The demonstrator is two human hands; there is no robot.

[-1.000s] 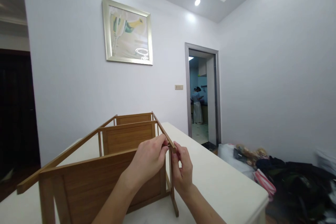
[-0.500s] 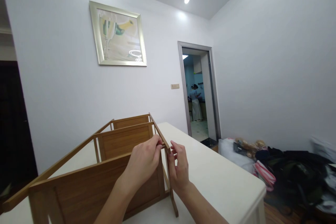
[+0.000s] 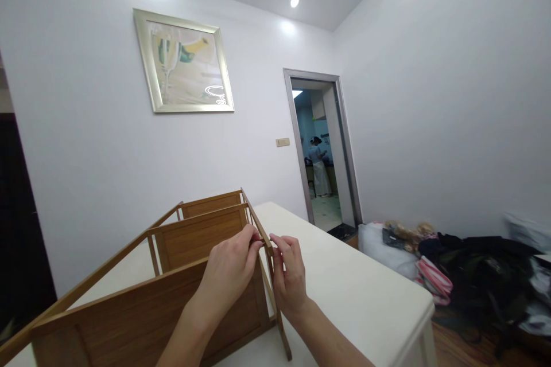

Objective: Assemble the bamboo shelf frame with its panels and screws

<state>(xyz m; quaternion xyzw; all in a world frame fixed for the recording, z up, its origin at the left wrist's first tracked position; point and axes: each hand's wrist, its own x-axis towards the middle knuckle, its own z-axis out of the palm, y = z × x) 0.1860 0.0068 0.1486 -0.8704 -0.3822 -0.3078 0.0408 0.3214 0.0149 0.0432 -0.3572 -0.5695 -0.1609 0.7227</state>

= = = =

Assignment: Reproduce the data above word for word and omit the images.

Output of the task:
The demonstrator is two human hands; there is no robot.

[-1.000s] 
[-0.500s] 
[+0.000s] 

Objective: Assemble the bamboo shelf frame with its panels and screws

<state>(xyz m; quaternion xyzw; all in a world frame fixed for the recording, z up, its origin at the left wrist's first tracked position; point and axes: each hand's wrist, its own x-axis towards the middle knuckle, its own z-axis out of the palm, y = z × x) 0.1860 0.0068 0.1486 -0.8704 -0.3822 -0.3078 0.0408 0.3214 0.0149 0.0432 -0.3572 -0.5695 -0.1609 0.7227</state>

No more output is given for this exercise.